SUPPLIED DATA
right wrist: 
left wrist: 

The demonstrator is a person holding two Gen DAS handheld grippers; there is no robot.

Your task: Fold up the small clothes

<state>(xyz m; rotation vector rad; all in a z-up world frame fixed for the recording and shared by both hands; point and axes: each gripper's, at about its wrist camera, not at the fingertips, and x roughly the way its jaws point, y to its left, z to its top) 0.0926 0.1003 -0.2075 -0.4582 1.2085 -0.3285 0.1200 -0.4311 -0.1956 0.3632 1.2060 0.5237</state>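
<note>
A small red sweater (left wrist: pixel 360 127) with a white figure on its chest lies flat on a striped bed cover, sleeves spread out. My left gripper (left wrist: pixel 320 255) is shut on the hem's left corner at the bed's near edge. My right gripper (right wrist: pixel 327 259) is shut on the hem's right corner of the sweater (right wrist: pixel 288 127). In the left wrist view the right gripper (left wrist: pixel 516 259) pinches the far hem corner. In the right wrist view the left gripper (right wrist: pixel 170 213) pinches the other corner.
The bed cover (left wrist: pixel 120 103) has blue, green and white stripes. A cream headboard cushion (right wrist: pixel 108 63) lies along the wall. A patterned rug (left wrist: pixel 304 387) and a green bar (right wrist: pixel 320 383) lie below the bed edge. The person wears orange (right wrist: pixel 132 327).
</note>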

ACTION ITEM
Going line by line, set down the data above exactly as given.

ANSWER SPACE
right wrist: 
left wrist: 

The demonstrator is a person holding two Gen DAS handheld grippers; there is no robot.

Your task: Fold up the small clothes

<state>(xyz m; rotation vector rad; all in a z-up world frame fixed for the recording and shared by both hands; point and axes: each gripper's, at about its wrist camera, not at the fingertips, and x roughly the way its jaws point, y to its left, z to its top) 0.0926 0.1003 -0.2075 -0.4582 1.2085 -0.3285 0.1200 -0.4311 -0.1956 0.3632 1.2060 0.5237</state>
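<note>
A small red sweater (left wrist: pixel 360 127) with a white figure on its chest lies flat on a striped bed cover, sleeves spread out. My left gripper (left wrist: pixel 320 255) is shut on the hem's left corner at the bed's near edge. My right gripper (right wrist: pixel 327 259) is shut on the hem's right corner of the sweater (right wrist: pixel 288 127). In the left wrist view the right gripper (left wrist: pixel 516 259) pinches the far hem corner. In the right wrist view the left gripper (right wrist: pixel 170 213) pinches the other corner.
The bed cover (left wrist: pixel 120 103) has blue, green and white stripes. A cream headboard cushion (right wrist: pixel 108 63) lies along the wall. A patterned rug (left wrist: pixel 304 387) and a green bar (right wrist: pixel 320 383) lie below the bed edge. The person wears orange (right wrist: pixel 132 327).
</note>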

No more output is needed.